Il en résulte que ne peut exister qu’un seul et unique maître de l’affaire[2] sauf époux soumis à une imposition commune[3].
Concrètement, pour parvenir à établir la qualité de maître de l’affaire, l’administration doit se fonder sur un faisceau d’indices permettant d’examiner les conditions effectives de gestion de l’entreprise contrôlée : détention capitalistique significative, gérance de droit ou de fait, disposition de la signature sociale, représentation de la société et rapports avec les tiers etc.
2. L’influence de la notion de maître de l’affaire
L’effet principal de la qualité de maître de l’affaire est qu’elle fait peser sur le contribuable une présomption irréfragable d’appréhension effective des revenus distribués.

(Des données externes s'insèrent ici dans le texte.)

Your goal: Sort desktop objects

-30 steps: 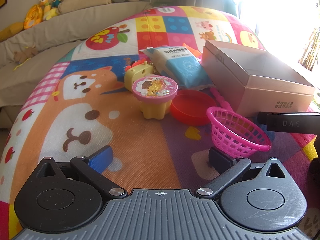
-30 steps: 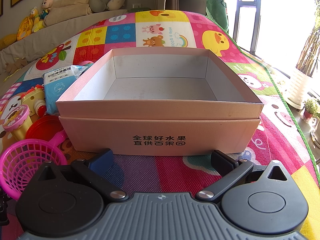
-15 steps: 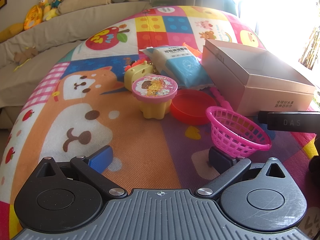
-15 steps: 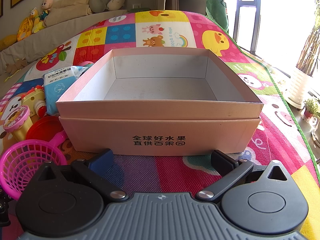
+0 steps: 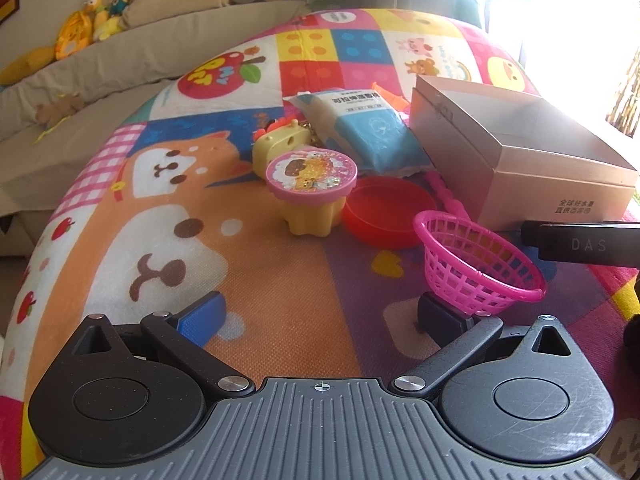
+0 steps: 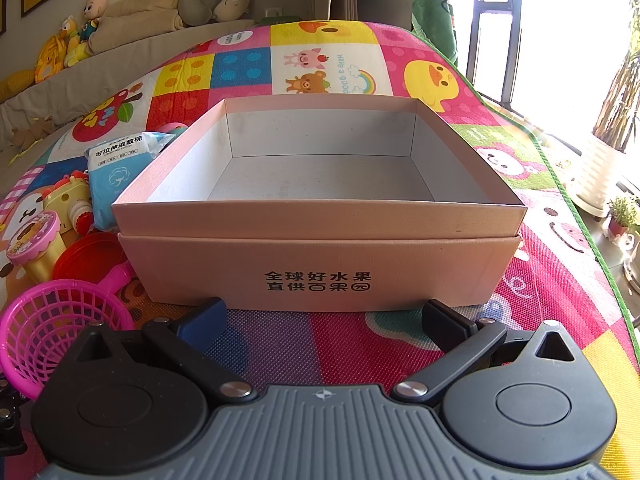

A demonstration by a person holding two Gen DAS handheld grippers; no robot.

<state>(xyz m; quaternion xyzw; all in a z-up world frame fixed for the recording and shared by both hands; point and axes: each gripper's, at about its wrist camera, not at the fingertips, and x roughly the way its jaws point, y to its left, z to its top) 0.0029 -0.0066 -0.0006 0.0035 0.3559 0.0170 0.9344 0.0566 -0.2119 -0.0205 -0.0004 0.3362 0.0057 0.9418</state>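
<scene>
The cardboard box (image 6: 320, 216) sits open and upright, its pale inside bare, black printed characters on its near wall. All the loose things lie to its left. A blue-and-white packet (image 5: 360, 128) lies flat against the box's left wall. A red dish (image 5: 386, 212) lies near the box's near-left corner, a pink handle (image 5: 442, 194) between them. A yellow toy with a round pink top (image 5: 310, 192) stands upright beyond the dish. A pink mesh basket (image 5: 476, 266) sits tilted, nearest the box's front corner.

Black linkage tool (image 5: 322, 314) on ribbed grey base, silver screws, one blue pad, perhaps rubber.
</scene>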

Lorsqu’une telle qualité est établie à l’égard d’un contribuable, celui-ci doit être regardé comme ayant appréhendé les sommes réputées distribuées dans le cadre de la mise en œuvre de l’article 109 du CGI.

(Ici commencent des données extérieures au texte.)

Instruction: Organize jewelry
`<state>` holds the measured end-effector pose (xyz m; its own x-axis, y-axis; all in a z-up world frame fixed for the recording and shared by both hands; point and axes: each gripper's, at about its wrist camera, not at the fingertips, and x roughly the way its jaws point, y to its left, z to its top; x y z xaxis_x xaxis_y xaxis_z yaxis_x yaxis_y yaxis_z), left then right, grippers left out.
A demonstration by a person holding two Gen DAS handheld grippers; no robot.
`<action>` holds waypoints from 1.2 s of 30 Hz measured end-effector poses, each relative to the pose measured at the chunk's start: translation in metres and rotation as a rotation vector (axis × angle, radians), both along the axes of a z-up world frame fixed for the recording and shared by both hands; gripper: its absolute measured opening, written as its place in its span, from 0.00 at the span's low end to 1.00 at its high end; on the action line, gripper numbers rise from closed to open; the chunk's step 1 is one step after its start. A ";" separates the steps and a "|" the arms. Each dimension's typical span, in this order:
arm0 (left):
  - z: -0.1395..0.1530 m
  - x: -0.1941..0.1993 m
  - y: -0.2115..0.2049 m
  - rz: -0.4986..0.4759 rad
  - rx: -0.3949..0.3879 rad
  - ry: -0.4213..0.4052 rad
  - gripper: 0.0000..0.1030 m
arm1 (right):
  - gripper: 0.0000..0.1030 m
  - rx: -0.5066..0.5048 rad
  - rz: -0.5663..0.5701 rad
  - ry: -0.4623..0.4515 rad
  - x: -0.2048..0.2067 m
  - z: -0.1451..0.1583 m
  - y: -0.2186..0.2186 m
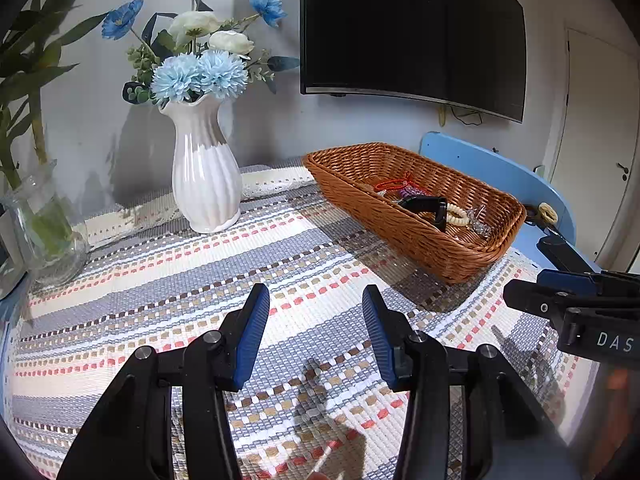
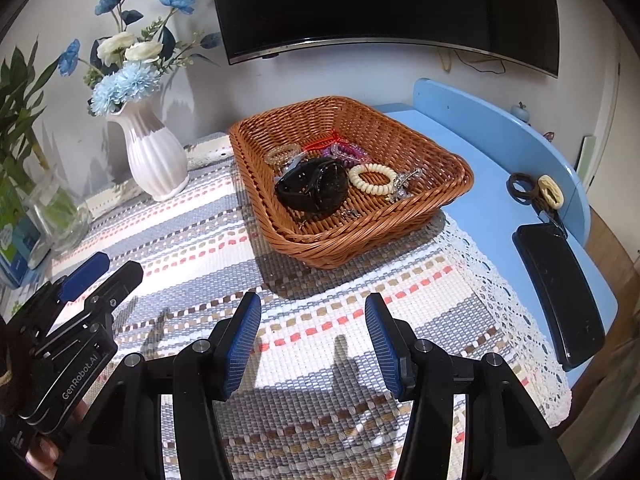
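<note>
Woven brown wicker forms the basket (image 2: 362, 236) in which the jewelry is gathered, and it is set on a striped woven cloth (image 2: 304, 320) spread over a light blue table (image 2: 488, 208). Inside the basket a black watch (image 2: 314, 190) is seen toward the near-left part, with a cream beaded bracelet (image 2: 371, 180) just beside it on the right, a clear crystal piece (image 2: 404, 186) touching that bracelet's far side, and a red cord (image 2: 320, 144) and purple beads (image 2: 348, 152) lying behind.

The right gripper (image 2: 313, 344) is held over the cloth with its jaws parted and nothing between them; the basket lies ahead of it, apart from the blue pads (image 2: 240, 350). The left gripper (image 1: 316, 334) is likewise held spread and empty above the cloth, and from its view the basket (image 1: 420, 236) is found ahead and to the right, well clear of its fingertips. Each gripper is caught at the edge of the other's view.

A white ribbed vase (image 2: 154, 160) of blue and white flowers is placed left of the basket. Outside the basket, hair ties (image 2: 536, 190) and a black flat case (image 2: 560, 292) are left on the bare table at the right.
</note>
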<state>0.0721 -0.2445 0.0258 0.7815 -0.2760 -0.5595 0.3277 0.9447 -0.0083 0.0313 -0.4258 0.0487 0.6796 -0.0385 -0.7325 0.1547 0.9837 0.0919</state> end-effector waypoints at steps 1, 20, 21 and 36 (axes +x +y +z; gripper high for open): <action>0.000 0.000 0.000 0.000 0.002 -0.002 0.48 | 0.54 0.000 0.001 0.000 0.000 0.000 0.000; 0.002 -0.001 0.001 -0.001 -0.002 -0.008 0.48 | 0.54 0.000 0.019 0.008 0.002 -0.003 0.006; 0.003 -0.002 0.001 0.000 -0.001 -0.010 0.48 | 0.54 -0.001 0.020 0.009 0.002 -0.003 0.006; 0.004 -0.001 0.006 0.020 -0.004 -0.020 0.59 | 0.54 -0.005 0.029 0.013 0.003 -0.004 0.009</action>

Autrement dit, une fois le contribuable qualifié de maître de l’affaire, il ne peut plus combattre la présomption et toute preuve du fait qu’il n’a pas effectivement appréhendé les sommes en cause sera privée d’effet.

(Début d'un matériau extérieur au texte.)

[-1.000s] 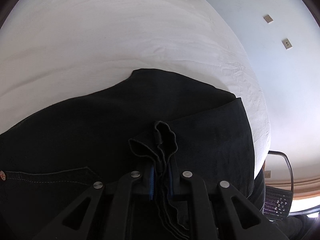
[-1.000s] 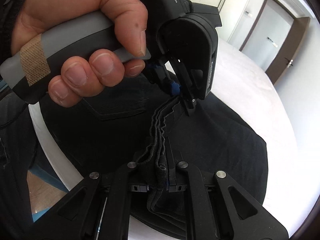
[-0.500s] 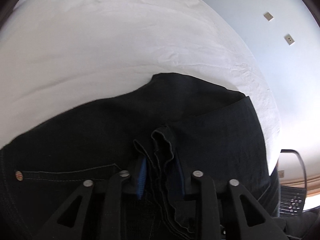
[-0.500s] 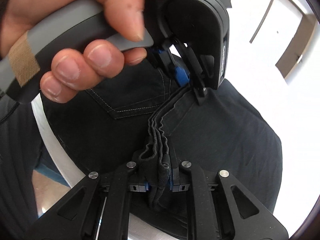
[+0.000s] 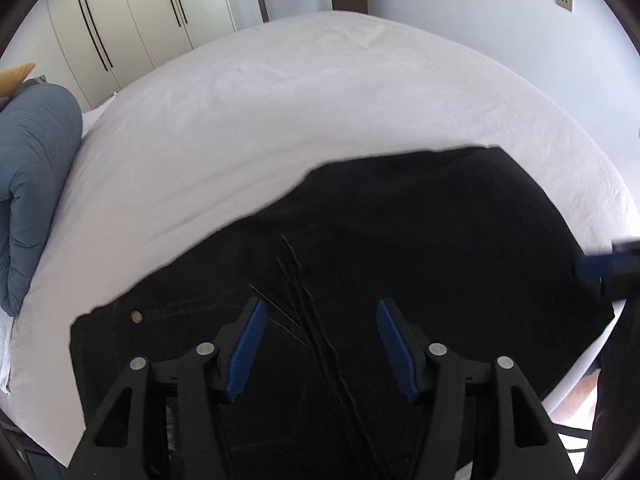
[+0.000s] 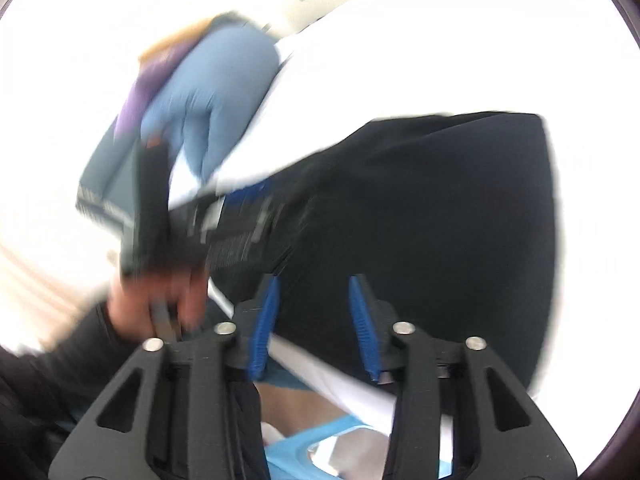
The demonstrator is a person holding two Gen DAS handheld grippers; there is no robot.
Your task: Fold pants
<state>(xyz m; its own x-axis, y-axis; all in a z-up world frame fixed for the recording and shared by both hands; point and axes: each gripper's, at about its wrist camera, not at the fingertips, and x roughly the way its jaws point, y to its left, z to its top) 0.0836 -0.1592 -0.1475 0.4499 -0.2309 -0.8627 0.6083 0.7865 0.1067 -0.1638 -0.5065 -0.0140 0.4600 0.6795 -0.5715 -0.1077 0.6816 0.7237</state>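
I saw both the left gripper (image 5: 318,344) and right gripper (image 6: 314,324) spread wide, released, over black pants (image 5: 400,248) on the white bed (image 5: 280,100), a blue pillow (image 5: 32,168) beside.

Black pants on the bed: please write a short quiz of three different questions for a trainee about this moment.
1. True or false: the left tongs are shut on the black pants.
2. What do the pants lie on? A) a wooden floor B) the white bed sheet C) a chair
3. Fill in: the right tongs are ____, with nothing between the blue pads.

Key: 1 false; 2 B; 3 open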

En pratique, en présence d’une société pluripersonnelle, la jurisprudence se montre plutôt favorable à l’égard du contribuable en admettant un élargissement du faisceau d’indices du moment que ce dernier parvient à rapporter la preuve du fait qu’il ne peut être démontré qu’il y a un seul et unique maître de l’affaire.
En revanche, en présence d’une société unipersonnelle, selon le fondement sur lequel se base l’administration, la notion de maître de l’affaire va venir servir ses intérêts puisque la présomption d’appréhension des sommes en cas d’identification d’un seul et unique maître de l’affaire va alors venir limiter la marge de manœuvre à la disposition de l’avocat dans le cadre de la défense du contribuable.
II. Le « maître de l’affaire » : ambivalence des fondements employés par l’administration
1. L’article 109, 1°1 : présomption et bases légales
L’alinéa premier du 1 de l’article 109 du CGI dispose que sont considérés comme revenus distribués :
« 1° Tous les bénéfices ou produits qui ne sont pas mis en réserve ou incorporés au capital ;
(…) »
Il en résulte une présomption légale de distribution à l’égard de tous les bénéfices qui ne sont pas demeurés investis dans l’entreprise quelle que soit la forme de la distribution.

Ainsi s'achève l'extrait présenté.